Evidence-based medicine (EBM) aims to improve health care professionals’ decisions by using scientific evidence available. EBM can be applied to all levels of decision-making in health care; from every-day clinical practice at the physician’s office to purchasing decisions by policy makers. EBM is widely used in high-income countries by individual physicians or large organizations. In these countries, Clinical Practice Guidelines are produced on evidence-based grounds through systematic reviews and/or meta-analyses.

However, the situation is different in low- and middle- income countries as only a small proportion of physicians use EBM in their practice. There is certainly knowledge about the advantages offered by EBM in terms of health care quality. However, there is inadequate and insufficient use of EBM in hospitals and health care centers. Moreover, at a higher decision-making level, selection of essential medicines to be financed by the government is made by committees of experts who base their decisions on experience and personal judgment. Scientific evidence is not frequently used among these committees.

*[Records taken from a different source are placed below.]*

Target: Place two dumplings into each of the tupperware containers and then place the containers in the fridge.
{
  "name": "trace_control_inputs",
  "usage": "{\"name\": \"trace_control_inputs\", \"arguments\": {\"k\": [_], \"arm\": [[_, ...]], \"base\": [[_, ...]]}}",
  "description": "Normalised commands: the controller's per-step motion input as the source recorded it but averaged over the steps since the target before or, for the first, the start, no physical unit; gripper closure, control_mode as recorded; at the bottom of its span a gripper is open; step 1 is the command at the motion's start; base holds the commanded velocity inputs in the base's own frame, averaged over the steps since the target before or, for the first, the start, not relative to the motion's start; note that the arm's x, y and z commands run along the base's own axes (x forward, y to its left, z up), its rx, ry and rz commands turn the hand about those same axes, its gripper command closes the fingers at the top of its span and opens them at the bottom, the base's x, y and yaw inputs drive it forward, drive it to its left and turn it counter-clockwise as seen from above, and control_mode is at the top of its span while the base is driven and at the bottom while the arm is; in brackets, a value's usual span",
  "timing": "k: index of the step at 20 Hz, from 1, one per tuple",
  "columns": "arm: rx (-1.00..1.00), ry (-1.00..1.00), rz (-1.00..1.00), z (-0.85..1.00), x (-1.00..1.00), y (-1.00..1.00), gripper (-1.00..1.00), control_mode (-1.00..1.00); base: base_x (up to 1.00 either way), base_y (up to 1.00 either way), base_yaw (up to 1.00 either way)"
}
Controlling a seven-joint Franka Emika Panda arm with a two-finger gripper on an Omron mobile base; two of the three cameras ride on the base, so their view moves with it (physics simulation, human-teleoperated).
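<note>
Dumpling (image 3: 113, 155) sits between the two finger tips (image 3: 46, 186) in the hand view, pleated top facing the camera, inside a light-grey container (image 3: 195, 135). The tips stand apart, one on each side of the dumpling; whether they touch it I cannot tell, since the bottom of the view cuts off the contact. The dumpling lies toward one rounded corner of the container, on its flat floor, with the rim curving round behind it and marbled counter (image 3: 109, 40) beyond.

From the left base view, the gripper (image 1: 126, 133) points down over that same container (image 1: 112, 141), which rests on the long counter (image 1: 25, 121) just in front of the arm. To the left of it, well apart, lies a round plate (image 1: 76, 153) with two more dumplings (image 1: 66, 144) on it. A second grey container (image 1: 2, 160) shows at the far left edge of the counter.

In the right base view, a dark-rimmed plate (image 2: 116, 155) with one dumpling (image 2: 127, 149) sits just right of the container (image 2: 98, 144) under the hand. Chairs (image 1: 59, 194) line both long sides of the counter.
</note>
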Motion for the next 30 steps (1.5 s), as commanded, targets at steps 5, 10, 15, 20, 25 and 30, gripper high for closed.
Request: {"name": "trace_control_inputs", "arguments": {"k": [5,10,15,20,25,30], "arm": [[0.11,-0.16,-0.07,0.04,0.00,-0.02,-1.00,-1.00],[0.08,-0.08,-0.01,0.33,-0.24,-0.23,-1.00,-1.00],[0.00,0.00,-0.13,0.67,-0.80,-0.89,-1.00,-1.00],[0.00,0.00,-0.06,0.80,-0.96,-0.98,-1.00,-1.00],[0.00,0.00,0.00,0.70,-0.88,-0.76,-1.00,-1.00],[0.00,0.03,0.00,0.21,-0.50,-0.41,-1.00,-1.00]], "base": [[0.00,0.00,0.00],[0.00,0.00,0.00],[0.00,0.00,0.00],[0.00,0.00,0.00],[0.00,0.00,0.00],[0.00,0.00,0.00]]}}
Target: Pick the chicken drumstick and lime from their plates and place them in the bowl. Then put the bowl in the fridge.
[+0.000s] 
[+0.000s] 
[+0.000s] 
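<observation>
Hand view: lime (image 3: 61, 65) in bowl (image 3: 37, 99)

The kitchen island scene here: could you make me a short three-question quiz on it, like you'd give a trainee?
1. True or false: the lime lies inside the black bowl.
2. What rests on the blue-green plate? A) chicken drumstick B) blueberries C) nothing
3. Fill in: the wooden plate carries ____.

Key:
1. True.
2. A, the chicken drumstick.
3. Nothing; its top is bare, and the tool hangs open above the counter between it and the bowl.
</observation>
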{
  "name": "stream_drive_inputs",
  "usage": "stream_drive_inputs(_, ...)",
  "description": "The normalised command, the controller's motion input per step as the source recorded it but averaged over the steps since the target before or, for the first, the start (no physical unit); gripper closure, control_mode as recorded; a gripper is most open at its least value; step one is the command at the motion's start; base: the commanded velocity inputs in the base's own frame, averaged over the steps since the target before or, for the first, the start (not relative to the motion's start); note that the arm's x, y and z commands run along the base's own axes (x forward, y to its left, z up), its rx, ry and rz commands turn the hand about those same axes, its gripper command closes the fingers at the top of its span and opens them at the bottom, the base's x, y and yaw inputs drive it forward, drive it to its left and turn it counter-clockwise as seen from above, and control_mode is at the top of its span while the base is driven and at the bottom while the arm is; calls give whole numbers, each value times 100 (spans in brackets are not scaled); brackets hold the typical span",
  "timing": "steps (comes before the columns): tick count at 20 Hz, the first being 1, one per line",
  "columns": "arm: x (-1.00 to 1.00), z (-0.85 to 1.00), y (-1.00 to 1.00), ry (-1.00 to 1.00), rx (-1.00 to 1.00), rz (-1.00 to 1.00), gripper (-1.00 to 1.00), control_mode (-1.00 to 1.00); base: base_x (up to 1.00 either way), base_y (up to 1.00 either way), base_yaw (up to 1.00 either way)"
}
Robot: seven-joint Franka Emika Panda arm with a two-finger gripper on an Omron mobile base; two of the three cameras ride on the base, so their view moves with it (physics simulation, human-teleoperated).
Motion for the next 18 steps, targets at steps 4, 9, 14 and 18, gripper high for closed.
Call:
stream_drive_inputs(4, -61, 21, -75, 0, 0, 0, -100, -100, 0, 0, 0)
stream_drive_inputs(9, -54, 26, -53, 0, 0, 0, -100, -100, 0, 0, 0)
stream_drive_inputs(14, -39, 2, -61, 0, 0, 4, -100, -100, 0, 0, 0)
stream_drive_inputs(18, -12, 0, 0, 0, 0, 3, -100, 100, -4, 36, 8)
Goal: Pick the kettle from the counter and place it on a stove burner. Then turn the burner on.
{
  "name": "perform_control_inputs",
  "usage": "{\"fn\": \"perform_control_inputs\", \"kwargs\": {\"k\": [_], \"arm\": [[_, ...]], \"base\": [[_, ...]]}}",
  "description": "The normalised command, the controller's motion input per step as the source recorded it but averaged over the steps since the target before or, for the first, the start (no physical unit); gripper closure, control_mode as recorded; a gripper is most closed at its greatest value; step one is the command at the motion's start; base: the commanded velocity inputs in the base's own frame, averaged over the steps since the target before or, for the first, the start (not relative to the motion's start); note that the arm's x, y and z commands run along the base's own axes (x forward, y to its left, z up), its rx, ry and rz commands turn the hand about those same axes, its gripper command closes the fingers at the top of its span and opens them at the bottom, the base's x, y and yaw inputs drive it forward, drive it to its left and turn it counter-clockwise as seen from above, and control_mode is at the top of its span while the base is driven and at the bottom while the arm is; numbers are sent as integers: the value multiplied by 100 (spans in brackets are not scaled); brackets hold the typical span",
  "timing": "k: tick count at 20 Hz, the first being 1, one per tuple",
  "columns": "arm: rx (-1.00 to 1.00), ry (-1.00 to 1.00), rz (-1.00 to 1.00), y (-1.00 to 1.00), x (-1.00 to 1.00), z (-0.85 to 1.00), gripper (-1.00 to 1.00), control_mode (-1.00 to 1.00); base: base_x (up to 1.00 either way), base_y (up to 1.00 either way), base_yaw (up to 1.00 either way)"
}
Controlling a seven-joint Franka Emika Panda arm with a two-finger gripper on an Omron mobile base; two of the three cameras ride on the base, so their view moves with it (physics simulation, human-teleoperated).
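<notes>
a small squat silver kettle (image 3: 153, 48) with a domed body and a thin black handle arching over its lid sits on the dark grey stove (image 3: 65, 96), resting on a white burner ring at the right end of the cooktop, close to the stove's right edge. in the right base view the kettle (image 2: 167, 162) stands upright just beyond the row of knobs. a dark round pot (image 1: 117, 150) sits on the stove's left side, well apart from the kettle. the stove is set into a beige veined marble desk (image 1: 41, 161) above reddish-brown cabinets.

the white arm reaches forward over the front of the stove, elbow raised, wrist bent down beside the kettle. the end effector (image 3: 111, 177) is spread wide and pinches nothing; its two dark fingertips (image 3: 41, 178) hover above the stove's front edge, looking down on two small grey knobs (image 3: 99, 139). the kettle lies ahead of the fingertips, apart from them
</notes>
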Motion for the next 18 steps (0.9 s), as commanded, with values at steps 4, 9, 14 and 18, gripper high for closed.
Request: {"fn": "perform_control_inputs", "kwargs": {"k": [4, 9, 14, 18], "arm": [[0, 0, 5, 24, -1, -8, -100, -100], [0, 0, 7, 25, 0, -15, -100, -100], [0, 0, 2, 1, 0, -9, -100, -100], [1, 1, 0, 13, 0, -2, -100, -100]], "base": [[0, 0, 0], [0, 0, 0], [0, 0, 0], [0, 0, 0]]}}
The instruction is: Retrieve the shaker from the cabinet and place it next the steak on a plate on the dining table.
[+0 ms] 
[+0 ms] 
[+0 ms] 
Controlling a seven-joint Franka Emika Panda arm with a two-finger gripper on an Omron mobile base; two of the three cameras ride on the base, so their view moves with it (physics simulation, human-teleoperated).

There are several reasons why EBM is not commonly used in low and middle-income countries. Evidence synthesis through systematic reviews or meta-analyses is often produced in high income countries. However, these publications may not always be useful out of these settings. Firstly, access to medicines and interventions in low and middle-income countries is more limited than in high-income countries. There is insufficient public spending and shortages due to problems in supply. Additionally, contextual differences can apply, such as cultural differences. Therefore, the implementation of clinical practice guidelines produced in high-income countries is not always a straight forward process in low and middle-income countries. This type of work should be adapted from a collaborative approach, taking into account structural and organizational differences in specific regions.

Another reason why EBM remains under-used is a lack of knowledge about EBM. It is believed that training of health care professionals in technical aspects of EBM would create better use of scientific evidence and improve quality in clinical practice. Systematic reviewers at a local level would help to search specific evidence and produce reviews where there is no evidence available. Production of systematic reviews has considerably increased in the last decade in low and middle-income countries. However, there is still a gap compared to the production of systematic reviews in developed countries. A recently published study found that more than 20% of developing countries did not produce any systematic reviews in a period of 12 years.

Although EBM may be a desirable practice for health care decision-making, there are still some challenges for implementing this approach in low and middle- income countries. Capacity building initiatives should be promoted to increase knowledge in searching and adapting evidence from different regions and to increase local production of evidence synthesis, according to local needs.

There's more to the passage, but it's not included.